By Iain Gilbert
Date: Thursday 16 Aug 2018
LONDON (ShareCast) - (Sharecast News) - Drilling services specialist Capital Drilling turned in "another strong half-yearly result" on Thursday, as the company boasted about its financial performance and the execution of its strategy across the last six months.
Capital Drilling saw revenues drop 4.6% to $54.5m due to a lower fleet utilisation as the group began relocating its assets to West Africa; however, the contractor's EBITDA improved 7.8% to $12.5m thanks to a stronger margin of 22.9%.
Net profits rose 7.7% to $2.8m while earnings per share increased 5% to $0.02 each.
The company said in a statement that capital spending had increased 11% to $4.7m in the first-half as a result of the purchase of replacement rigs and investments made in improving its assets.
The firm closed out the period with net cash of $3.4m on hand.
Capital Drilling scored seven contracts in the first half, locking in work for fifteen of its rigs, yet rig utilisation fell to 46% from 56%, on an average fleet size of 94.
Jamie Boyton, Capital Drilling's executive chairman, said, "The building of our business in West Africa has been the major focus of our growth strategy over the past 6 months."

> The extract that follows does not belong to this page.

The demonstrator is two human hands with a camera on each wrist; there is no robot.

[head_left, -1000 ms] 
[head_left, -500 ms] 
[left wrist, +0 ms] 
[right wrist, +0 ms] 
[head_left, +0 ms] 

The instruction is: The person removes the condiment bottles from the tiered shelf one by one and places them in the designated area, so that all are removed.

"The group has developed new operational centres in Côte d'Ivoire and Mali over the period, complementing our long-established operations in Mauritania, all of which provide the infrastructure to deploy further production and exploration rigs into what is regarded as one of the fastest growing drilling markets in the industry," added Boyton.
As of 1200 BST, Capital shares had dropped 10.23% to 39.50p.